I'm sure it's just an oversight on Ebert's part.
 
I had almost forgotten about MaCabe & Mrs. Miller.

I am assuming that the King Kong was the original which I have never seen and not the Jeff Bridges and Jessica Lange version which was terrible!!
Oh and Body Heat...I love that movie.
 
medjay said:
My favorite movie of all time (and the greatest film ever made) isn't on the list. That would be Repo Man.

I'm sure it's just an oversight on Ebert's part.

oh yeah... that was the pinnacle of my emilio estevez crush phase.

-sigh-
 
medjay said:
My favorite movie of all time (and the greatest film ever made) isn't on the list. That would be Repo Man.

I'm sure it's just an oversight on Ebert's part.


yeah...... Repo man!!! Did you ever see the japenese move Tampopo ? That should be on there also
 
I've probably seen Repo Man more times than any other film (more than Star Wars if you can believe that) and I still laugh hysterically every time. I think that movie has permanently shaped my sense of humor and personality.

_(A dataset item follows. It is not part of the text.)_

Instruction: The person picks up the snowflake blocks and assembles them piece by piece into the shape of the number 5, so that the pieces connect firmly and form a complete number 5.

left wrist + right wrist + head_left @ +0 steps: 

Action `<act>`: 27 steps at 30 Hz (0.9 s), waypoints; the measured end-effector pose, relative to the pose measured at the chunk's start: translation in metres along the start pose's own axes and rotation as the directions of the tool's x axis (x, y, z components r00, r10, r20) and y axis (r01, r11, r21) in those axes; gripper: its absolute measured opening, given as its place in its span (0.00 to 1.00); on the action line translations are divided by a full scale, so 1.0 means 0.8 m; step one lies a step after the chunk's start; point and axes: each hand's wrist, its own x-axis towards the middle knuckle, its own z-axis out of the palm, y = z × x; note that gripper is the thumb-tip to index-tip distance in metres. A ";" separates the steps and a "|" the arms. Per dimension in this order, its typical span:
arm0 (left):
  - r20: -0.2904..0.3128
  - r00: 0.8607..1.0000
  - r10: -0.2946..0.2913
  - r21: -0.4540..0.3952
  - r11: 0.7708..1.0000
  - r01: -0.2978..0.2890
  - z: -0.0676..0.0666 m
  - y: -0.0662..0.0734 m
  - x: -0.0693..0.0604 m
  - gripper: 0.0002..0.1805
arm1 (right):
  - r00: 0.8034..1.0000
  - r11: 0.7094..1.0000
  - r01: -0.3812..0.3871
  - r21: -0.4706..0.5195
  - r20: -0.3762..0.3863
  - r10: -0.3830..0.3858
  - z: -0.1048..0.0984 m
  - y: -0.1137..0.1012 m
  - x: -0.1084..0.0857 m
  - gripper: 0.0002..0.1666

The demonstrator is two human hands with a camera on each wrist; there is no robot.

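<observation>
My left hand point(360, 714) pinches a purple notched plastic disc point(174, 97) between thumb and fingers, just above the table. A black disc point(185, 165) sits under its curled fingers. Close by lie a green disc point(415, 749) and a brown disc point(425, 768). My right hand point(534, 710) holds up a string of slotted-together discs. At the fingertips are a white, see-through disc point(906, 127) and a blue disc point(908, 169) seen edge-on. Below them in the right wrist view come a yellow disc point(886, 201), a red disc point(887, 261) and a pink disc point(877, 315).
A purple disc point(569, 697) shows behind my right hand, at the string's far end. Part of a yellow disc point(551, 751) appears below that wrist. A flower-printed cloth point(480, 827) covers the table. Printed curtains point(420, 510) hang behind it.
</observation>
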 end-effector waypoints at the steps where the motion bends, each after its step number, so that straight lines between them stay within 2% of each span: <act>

The jury's still out as to whether that's a good thing.
 
LillyO said:
I had almost forgotten about MaCabe & Mrs. Miller.

I am assuming that the King Kong was the original which I have never seen and not the Jeff Bridges and Jessica Lange version which was terrible!!
Oh and Body Heat...I love that movie.

Peter Jackson (LOTR director) is supposed to be coming out with another remake of King Kong fairly soon.

I sense another series of B movies with big budgets....
 
medjay said:
My favorite movie of all time (and the greatest film ever made) isn't on the list. That would be Repo Man.

I'm sure it's just an oversight on Ebert's part.


He also forgot Evil Dead II. That pretty much trashes his credibility in any sane person's eyes.
 
Y'know, I could barely stay awake during Citizen Kane either. Maybe I should have seen it in the forties.

I also don't praise The Godfather as much as other people do.
 
bknight2602 said:
Soundtrack maybe, animation? Disney did much better, IMHO.
The animation in "Yellow Submarine" switched among different styles that were innovative and cutting-edge. Disney was a dinosaur at the time.

Where on the list are the Terry Gilliam films?